- **What is needed**
An identical copy of the data below is needed.

- **Information provided**
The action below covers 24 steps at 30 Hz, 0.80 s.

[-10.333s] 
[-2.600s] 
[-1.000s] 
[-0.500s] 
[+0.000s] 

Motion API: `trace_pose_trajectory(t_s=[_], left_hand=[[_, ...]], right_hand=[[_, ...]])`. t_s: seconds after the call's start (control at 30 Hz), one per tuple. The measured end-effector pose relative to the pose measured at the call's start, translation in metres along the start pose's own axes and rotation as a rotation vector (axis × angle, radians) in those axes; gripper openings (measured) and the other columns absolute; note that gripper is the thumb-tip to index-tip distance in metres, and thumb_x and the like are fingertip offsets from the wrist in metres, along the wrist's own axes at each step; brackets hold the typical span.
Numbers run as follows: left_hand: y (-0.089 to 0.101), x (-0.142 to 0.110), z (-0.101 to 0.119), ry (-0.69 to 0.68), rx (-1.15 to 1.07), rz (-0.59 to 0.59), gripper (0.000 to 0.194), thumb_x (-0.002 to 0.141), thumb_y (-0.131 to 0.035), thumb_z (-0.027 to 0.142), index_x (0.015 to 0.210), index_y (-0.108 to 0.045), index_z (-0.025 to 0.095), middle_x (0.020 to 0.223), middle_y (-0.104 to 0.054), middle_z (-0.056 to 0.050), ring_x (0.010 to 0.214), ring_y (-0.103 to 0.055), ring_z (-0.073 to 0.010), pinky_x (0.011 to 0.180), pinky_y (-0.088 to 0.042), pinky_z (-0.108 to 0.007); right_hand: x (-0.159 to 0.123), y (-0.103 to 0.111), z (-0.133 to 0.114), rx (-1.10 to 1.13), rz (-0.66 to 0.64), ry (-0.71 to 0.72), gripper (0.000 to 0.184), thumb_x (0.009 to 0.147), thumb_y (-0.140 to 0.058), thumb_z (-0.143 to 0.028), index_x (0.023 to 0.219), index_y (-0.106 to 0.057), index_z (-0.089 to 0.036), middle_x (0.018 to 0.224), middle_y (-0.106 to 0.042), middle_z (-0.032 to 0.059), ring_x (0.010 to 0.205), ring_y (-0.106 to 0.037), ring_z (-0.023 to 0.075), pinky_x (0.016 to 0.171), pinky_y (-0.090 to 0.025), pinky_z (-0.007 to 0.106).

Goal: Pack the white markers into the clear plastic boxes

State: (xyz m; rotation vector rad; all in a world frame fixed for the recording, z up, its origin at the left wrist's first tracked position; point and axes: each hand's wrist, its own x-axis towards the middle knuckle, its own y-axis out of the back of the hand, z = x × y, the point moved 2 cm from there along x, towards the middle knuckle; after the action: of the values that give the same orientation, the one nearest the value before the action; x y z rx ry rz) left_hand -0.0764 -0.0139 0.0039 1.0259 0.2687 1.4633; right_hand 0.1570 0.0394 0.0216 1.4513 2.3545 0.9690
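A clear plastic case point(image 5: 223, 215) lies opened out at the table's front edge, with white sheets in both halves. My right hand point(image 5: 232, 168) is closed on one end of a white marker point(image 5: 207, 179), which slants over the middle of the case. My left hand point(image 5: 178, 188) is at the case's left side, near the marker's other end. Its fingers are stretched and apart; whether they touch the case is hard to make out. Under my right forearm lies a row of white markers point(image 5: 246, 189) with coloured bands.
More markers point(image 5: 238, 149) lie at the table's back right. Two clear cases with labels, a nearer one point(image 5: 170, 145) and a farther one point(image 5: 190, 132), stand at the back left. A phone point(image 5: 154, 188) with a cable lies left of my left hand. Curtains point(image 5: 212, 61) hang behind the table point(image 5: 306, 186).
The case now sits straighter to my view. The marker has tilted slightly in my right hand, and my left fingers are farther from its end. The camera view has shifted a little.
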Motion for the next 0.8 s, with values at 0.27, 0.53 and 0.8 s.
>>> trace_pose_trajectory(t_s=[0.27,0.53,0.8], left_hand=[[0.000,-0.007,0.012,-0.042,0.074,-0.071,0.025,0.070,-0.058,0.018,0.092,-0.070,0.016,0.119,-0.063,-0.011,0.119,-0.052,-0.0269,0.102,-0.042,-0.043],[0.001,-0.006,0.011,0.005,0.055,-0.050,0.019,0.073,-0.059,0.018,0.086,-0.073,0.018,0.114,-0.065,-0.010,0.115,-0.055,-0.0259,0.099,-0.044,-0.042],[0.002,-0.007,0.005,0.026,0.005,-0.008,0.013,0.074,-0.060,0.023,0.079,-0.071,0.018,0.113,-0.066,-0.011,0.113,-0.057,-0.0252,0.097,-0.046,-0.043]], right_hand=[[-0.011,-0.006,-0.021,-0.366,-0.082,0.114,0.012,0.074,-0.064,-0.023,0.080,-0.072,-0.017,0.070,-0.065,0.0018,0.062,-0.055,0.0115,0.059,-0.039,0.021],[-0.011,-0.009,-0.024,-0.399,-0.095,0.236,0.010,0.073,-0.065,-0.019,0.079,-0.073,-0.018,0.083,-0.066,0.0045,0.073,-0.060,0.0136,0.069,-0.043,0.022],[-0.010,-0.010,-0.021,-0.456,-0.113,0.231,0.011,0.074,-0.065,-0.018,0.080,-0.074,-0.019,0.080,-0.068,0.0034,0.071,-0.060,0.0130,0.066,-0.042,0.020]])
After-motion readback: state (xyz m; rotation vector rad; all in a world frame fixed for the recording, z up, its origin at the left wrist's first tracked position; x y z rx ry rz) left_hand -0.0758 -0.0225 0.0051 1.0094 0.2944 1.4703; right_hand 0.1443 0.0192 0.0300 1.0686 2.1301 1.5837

- **Exercise solution**
The action below covers 24 steps at 30 Hz, 0.80 s.

[-10.333s] 
[-2.600s] 
[-1.000s] 
[-0.500s] 
[+0.000s] 

Motion API: `trace_pose_trajectory(t_s=[_], left_hand=[[_, ...]], right_hand=[[_, ...]])`. t_s: seconds after the call's start (control at 30 Hz), one per tuple. The measured end-effector pose relative to the pose measured at the call's start, translation in metres along the start pose's own axes and rotation as a rotation vector (axis × angle, radians) in those axes; gripper openings (measured) and the other columns absolute; note that gripper is the thumb-tip to index-tip distance in metres, and thumb_x and the like are fingertip offsets from the wrist in metres, along the wrist's own axes at each step; brackets hold the typical span.
Numbers run as follows: left_hand: y (-0.089 to 0.101), x (-0.142 to 0.110), z (-0.101 to 0.119), ry (-0.69 to 0.68), rx (-1.15 to 1.07), rz (-0.59 to 0.59), gripper (0.000 to 0.194), thumb_x (-0.002 to 0.141), thumb_y (-0.131 to 0.035), thumb_z (-0.027 to 0.142), index_x (0.015 to 0.210), index_y (-0.108 to 0.045), index_z (-0.025 to 0.095), middle_x (0.020 to 0.223), middle_y (-0.104 to 0.054), middle_z (-0.056 to 0.050), ring_x (0.010 to 0.214), ring_y (-0.103 to 0.055), ring_z (-0.073 to 0.010), pinky_x (0.011 to 0.180), pinky_y (-0.088 to 0.042), pinky_z (-0.108 to 0.007); right_hand: x (-0.159 to 0.123), y (-0.103 to 0.111), z (-0.133 to 0.114), rx (-1.10 to 1.13), rz (-0.66 to 0.64), ry (-0.71 to 0.72), gripper (0.000 to 0.184), thumb_x (0.009 to 0.147), thumb_y (-0.140 to 0.058), thumb_z (-0.143 to 0.028), index_x (0.023 to 0.219), index_y (-0.106 to 0.057), index_z (-0.089 to 0.036), middle_x (0.018 to 0.224), middle_y (-0.106 to 0.042), middle_z (-0.032 to 0.059), ring_x (0.010 to 0.205), ring_y (-0.106 to 0.037), ring_z (-0.023 to 0.075), pinky_x (0.016 to 0.171), pinky_y (-0.090 to 0.025), pinky_z (-0.007 to 0.106).

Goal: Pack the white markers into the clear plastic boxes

State: (xyz m; rotation vector rad; all in a world frame fixed for the recording, z up, its origin at the left wrist's first tracked position; point and axes: each hand's wrist, its own x-axis towards the middle knuckle, its own y-axis out of the back of the hand, z = x × y, the point moved 2 cm from there along x, towards the middle knuckle; after the action: of the values that give the same orientation, the one nearest the value before the action; x y z rx ry rz) left_hand -0.0764 -0.0139 0.0039 1.0259 0.2687 1.4633; right_hand 0.1570 0.0394 0.0216 1.4513 2.3545 0.9690
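A clear plastic case point(image 5: 223, 215) lies opened out at the table's front edge, with white sheets in both halves. My right hand point(image 5: 232, 168) is closed on one end of a white marker point(image 5: 207, 179), which slants over the middle of the case. My left hand point(image 5: 178, 188) is at the case's left side, near the marker's other end. Its fingers are stretched and apart; whether they touch the case is hard to make out. Under my right forearm lies a row of white markers point(image 5: 246, 189) with coloured bands.
More markers point(image 5: 238, 149) lie at the table's back right. Two clear cases with labels, a nearer one point(image 5: 170, 145) and a farther one point(image 5: 190, 132), stand at the back left. A phone point(image 5: 154, 188) with a cable lies left of my left hand. Curtains point(image 5: 212, 61) hang behind the table point(image 5: 306, 186).
The case now sits straighter to my view. The marker has tilted slightly in my right hand, and my left fingers are farther from its end. The camera view has shifted a little.
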Motion for the next 0.8 s, with values at 0.27, 0.53 and 0.8 s.
>>> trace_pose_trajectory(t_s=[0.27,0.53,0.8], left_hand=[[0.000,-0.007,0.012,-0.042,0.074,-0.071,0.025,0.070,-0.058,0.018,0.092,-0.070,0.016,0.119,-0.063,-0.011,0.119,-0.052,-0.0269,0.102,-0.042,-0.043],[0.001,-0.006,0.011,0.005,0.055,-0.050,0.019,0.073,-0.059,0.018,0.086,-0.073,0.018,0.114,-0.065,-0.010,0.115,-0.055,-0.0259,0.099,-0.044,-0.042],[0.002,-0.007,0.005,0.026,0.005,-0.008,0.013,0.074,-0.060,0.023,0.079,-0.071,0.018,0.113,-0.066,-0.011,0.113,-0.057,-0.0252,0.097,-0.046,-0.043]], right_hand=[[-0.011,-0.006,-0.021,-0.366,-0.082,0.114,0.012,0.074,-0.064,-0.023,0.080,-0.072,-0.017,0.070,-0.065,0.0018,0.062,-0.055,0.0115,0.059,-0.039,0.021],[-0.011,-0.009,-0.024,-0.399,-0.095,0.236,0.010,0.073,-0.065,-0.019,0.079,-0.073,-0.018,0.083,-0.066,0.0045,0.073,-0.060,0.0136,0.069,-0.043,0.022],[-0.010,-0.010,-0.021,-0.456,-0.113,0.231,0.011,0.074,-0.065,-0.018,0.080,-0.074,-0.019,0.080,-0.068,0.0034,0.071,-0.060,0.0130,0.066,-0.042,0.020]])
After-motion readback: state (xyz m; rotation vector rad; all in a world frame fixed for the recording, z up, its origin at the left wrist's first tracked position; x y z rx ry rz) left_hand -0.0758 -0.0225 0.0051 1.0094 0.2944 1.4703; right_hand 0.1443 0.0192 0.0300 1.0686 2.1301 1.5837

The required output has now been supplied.